Norfolk Island cook house and mess room
Image: Tasmanian Archives and Heritage Office

At breakfast the next morning, 1 July 1846, the men discovered their cookpots had been removed on the orders of Commandant Childs. Furious, they forced open the barracks storeroom, retrieved their cookpots, and prepared their meal. But the anger did not subside with the eating. A large group of men rose in revolt, attacking convict overseers, convict constables, and headed for the Magistrate.

Norfolk Island convict constables huts
Image: Tasmanian Archives and Heritage Office

It did not take long for the military based on the island to respond and suppress the uprising.

Norfolk Island military barracks
Image: Tasmanian Archives and Heritage Office

Those killed were convict constables John Morris, John Dinon, and Thomas Saxton, and cookhouse overseer Stephen Smith.

All of the convicts were lined up for muster and inspected one by one for signs of blood and violence. Almost sixty men were isolated as suspects and kept under close guard in a stone-built boat shed, secured to the walls with leg irons.

Norfolk Island boat house
Image: Tasmanian Archives and Heritage Office

A Commission of Inquiry held through the afternoon reduced the group committed for trial to twenty-seven. The newly arrived Judge Burgess, who was to hear the case, was struck down with dysentery and returned to Hobart. Further investigations reduced the group to fourteen: four charged with the murder of John Morris and ten with being accessories to that murder.
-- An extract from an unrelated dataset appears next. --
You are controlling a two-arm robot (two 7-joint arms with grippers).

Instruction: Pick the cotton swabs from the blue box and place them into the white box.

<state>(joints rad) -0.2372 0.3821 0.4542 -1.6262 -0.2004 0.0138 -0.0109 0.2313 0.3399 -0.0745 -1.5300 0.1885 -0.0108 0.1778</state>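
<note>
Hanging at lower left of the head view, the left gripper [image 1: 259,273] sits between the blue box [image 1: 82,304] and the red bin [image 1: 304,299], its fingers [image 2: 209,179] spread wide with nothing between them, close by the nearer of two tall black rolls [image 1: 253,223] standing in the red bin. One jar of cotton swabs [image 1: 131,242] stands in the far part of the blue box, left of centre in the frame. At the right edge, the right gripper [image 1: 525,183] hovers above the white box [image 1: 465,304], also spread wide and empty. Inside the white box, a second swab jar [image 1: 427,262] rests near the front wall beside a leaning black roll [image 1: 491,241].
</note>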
The replacement judge, Fielding Browne, arrived on the island and on 23 September 1846 commenced the trials of the fourteen men. The jury consisted of five Army officers. All the accused pleaded not guilty. Evidence was heard over two weeks. Each of the accused was permitted to call witnesses in their defense. With everyone already on the island, there was no difficulty in assembling them.
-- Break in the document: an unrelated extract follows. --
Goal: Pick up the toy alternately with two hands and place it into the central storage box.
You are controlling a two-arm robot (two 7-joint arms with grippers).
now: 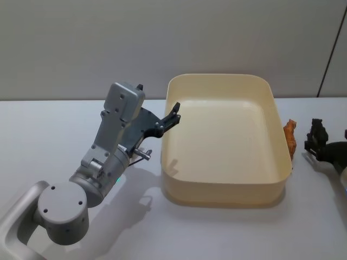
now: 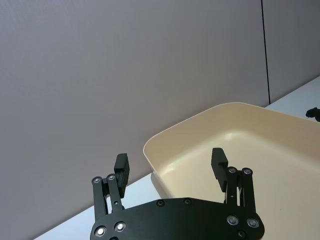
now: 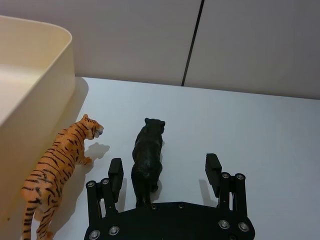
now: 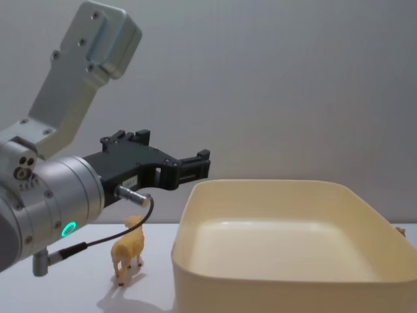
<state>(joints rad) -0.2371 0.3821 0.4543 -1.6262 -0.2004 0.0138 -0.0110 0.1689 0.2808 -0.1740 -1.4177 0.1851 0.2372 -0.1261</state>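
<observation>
Left gripper (image 2: pixel 170 162) hovers empty, fingers spread, at the cream storage box's (image 1: pixel 222 195) left rim. Right gripper (image 3: pixel 165 169), fingers apart, sits behind a black panther toy (image 3: pixel 147 150) — a tiger toy (image 3: pixel 60 160) stands between it and the box.

My black flat-fingered left gripper (image 2: pixel 170 159) faces the cream-yellow plastic tub (image 2: pixel 190 145); my silver arm (image 4: pixel 52 195) carries a green ring light (image 4: pixel 68 229). Beside my black right gripper (image 3: pixel 164 165) are an orange, black-striped plastic tiger (image 3: pixel 60 157) and a plain black panther figure (image 3: pixel 147 152).
</observation>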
Twelve men were found guilty and sentenced to hang. Two men — John Morton and William Lloyd — were acquitted.

Those found guilty of murder were John Davis, Samuel Kenyon, Dennis Pendergrast, and William Westwood. Those found guilty of being accessories to murder were James Cairnes, Owen Commuskey, Lawrence Kavenagh, Edward McGinnis, William Pearson, William Pickthorne, William Scrimshaw, and Henry Whiting.
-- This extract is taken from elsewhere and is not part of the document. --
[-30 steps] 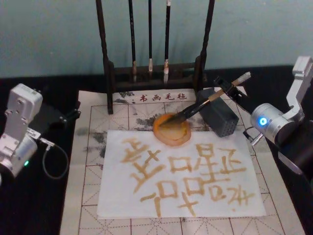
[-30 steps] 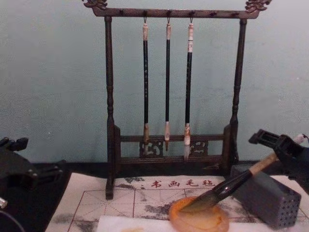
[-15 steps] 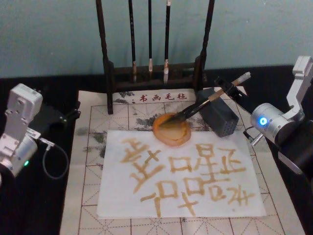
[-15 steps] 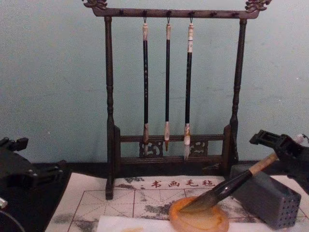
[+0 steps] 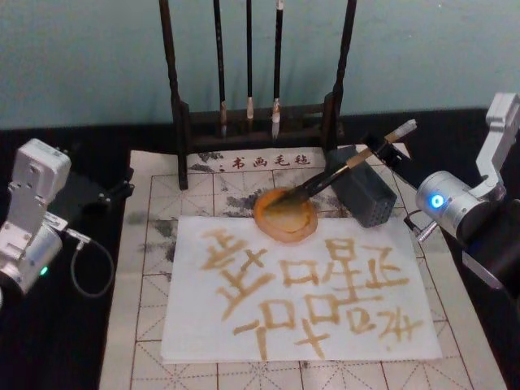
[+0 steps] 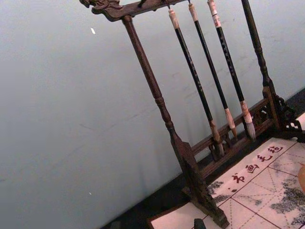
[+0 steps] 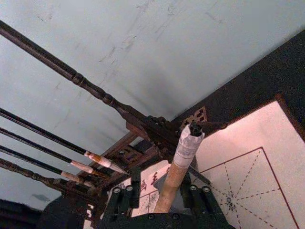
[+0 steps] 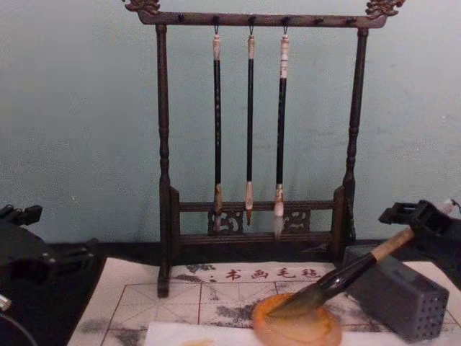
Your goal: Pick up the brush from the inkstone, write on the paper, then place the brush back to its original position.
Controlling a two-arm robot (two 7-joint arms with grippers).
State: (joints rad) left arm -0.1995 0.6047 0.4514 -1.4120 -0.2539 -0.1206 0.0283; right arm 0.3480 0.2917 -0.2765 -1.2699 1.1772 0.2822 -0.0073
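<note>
The brush (image 5: 325, 180) lies slanted, its dark tip in the round orange inkstone (image 5: 284, 215) and its tan handle propped on the grey block (image 5: 366, 191). My right gripper (image 5: 382, 146) sits at the handle's upper end. In the right wrist view the handle (image 7: 183, 148) runs between the fingers (image 7: 121, 195) with gaps at the sides, so the gripper (image 7: 159, 192) is open. The chest view shows that gripper (image 8: 418, 216) just above the handle end. The white paper (image 5: 301, 284) bears several tan characters. My left gripper (image 5: 106, 191) is parked at the far left.
A dark wooden rack (image 5: 252, 122) with three thin hanging brushes stands behind the inkstone. The gridded felt mat (image 5: 146, 325) lies under the paper. A cable (image 5: 81, 260) loops by the left arm. Black cloth covers both sides of the table.
In the chest view my right gripper has drifted slightly right and down along the handle end. The brush stays with its tip in the inkstone. The left arm has not moved.
</note>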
On 13 October 1846, twelve men were hanged on Norfolk Island in two groups of six, at the gallows in front of the newly built gaol.

Norfolk Island gaol
Image: Tasmanian Archives and Heritage Office

A new commandant was appointed to Norfolk Island: John Price. He became the most feared figure in the settlement’s history, whose methods were so brutal that he was eventually murdered by former prisoners on the Victorian mainland in 1857, two years after Norfolk Island closed.

John Price
Image: Wikipedia

The cookpot story is not simply a curiosity. It is a precise illustration of how the colonial punishment system worked — and how it failed. Alexander Maconochie had demonstrated that men given hope, given dignity, given something to work toward, responded with better behaviour. The administration dismantled his reforms and replaced them with stricter discipline. The stricter discipline produced a revolt. The revolt produced twelve executions and the appointment of an even more brutal commandant. At no point did anyone in authority ask what the cookpots meant to the men who owned them, or what removing them would cost.

Norfolk Island prison walls.
Image: Wikipedia

The ruins of the Norfolk Island Second Settlement are still there, accessible by boat from the island’s main wharf. The cookpots are long gone.